Tech
From sewer to furnace: How wastewater sludge is greening steel production
By turning wastewater sludge into biocoal and green hydrogen, EU researchers are helping reduce the steel industry’s environmental impact.
What comes out of our wastewater treatment plants may not be very appealing, but the real problem is what is left behind after water treatment. Wastewater plants produce a liquid sludge that is usually dried and then burned or dumped. This is costly, polluting, and has long been considered wasteful.

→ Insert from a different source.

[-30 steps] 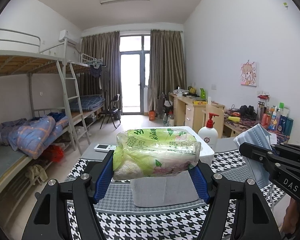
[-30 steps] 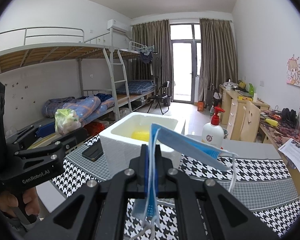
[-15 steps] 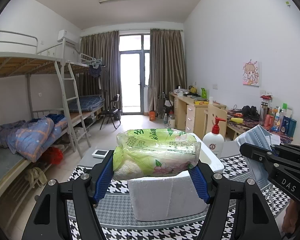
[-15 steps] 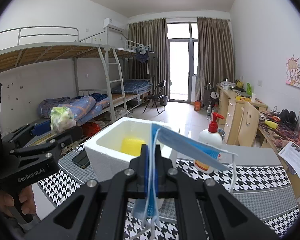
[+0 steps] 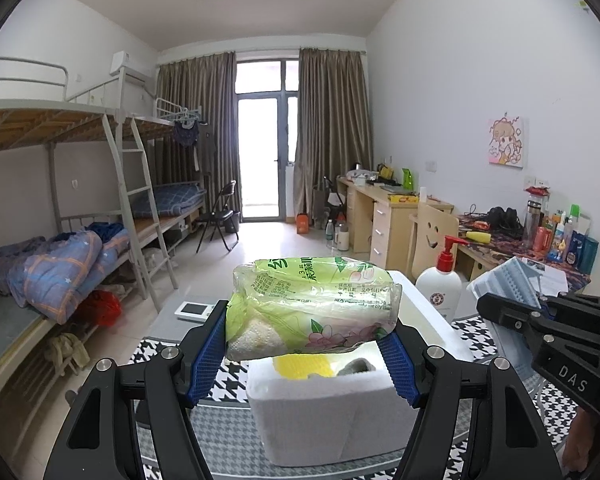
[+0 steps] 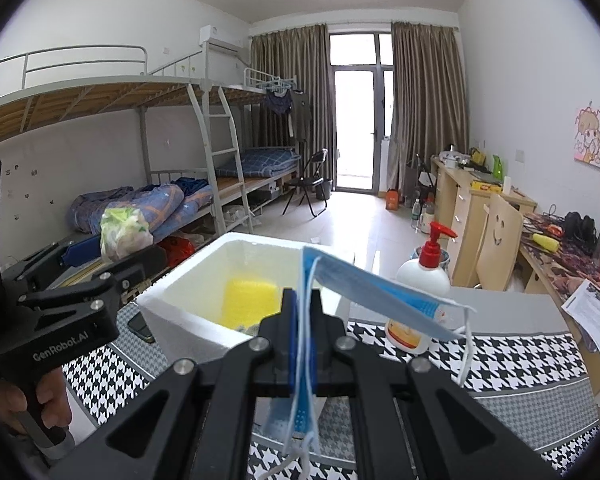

A group of researchers see it differently. This sludge, they argue, could become an unlikely ally in the fight against climate change—a feedstock for producing the hydrogen and carbon needed to make greener steel.
“This sludge has value, it is not just waste,” said David Chiaramonti, professor of energy systems, energy economics and bioeconomy at the Polytechnic University of Turin in Italy. “With it we can create things like carbon and hydrogen.”
Towards green steel
Chiaramonti is leading an EU research initiative called H2STEEL that brings together academics and steel industry experts from France, Italy, the Netherlands, Spain and the UK. Their goal is to design a process to extract the useful materials from wastewater sludge so that they can be reused and help reduce the steel industry’s emissions.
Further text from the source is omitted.